WORK REQUIRED
Please give the listing again in its entirety, exactly as written.

++++

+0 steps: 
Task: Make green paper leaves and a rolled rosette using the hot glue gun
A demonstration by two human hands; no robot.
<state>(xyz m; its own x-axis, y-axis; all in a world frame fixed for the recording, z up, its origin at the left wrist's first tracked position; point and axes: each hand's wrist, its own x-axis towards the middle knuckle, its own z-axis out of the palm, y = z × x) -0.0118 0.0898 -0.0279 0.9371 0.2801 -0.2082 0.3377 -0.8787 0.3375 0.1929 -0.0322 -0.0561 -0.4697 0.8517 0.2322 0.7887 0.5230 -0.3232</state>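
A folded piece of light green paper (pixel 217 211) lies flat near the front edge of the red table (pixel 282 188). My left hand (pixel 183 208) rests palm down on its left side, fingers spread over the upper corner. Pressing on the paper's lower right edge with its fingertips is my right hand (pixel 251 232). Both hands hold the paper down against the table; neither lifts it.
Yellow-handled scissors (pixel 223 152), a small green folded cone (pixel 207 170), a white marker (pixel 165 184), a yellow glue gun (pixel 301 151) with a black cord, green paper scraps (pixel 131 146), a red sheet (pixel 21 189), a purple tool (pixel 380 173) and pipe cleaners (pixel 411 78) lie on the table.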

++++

RESPONSE TO THE EXERCISE
+0 steps: 
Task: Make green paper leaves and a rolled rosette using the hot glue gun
A demonstration by two human hands; no robot.
<state>(xyz m; its own x-axis, y-axis; all in a world frame fixed for the recording, z up, its origin at the left wrist's first tracked position; point and axes: each hand's wrist, its own x-axis towards the middle knuckle, its own z-axis out of the palm, y = z × x) -0.0118 0.0898 -0.0279 0.9371 0.2801 -0.2082 0.3377 -0.8787 0.3375 0.1929 -0.0322 -0.0561 -0.4697 0.8517 0.2322 0.7887 0.5230 -0.3232</state>
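A folded piece of light green paper (pixel 217 211) lies flat near the front edge of the red table (pixel 282 188). My left hand (pixel 183 208) rests palm down on its left side, fingers spread over the upper corner. Pressing on the paper's lower right edge with its fingertips is my right hand (pixel 251 232). Both hands hold the paper down against the table; neither lifts it.
Yellow-handled scissors (pixel 223 152), a small green folded cone (pixel 207 170), a white marker (pixel 165 184), a yellow glue gun (pixel 301 151) with a black cord, green paper scraps (pixel 131 146), a red sheet (pixel 21 189), a purple tool (pixel 380 173) and pipe cleaners (pixel 411 78) lie on the table.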

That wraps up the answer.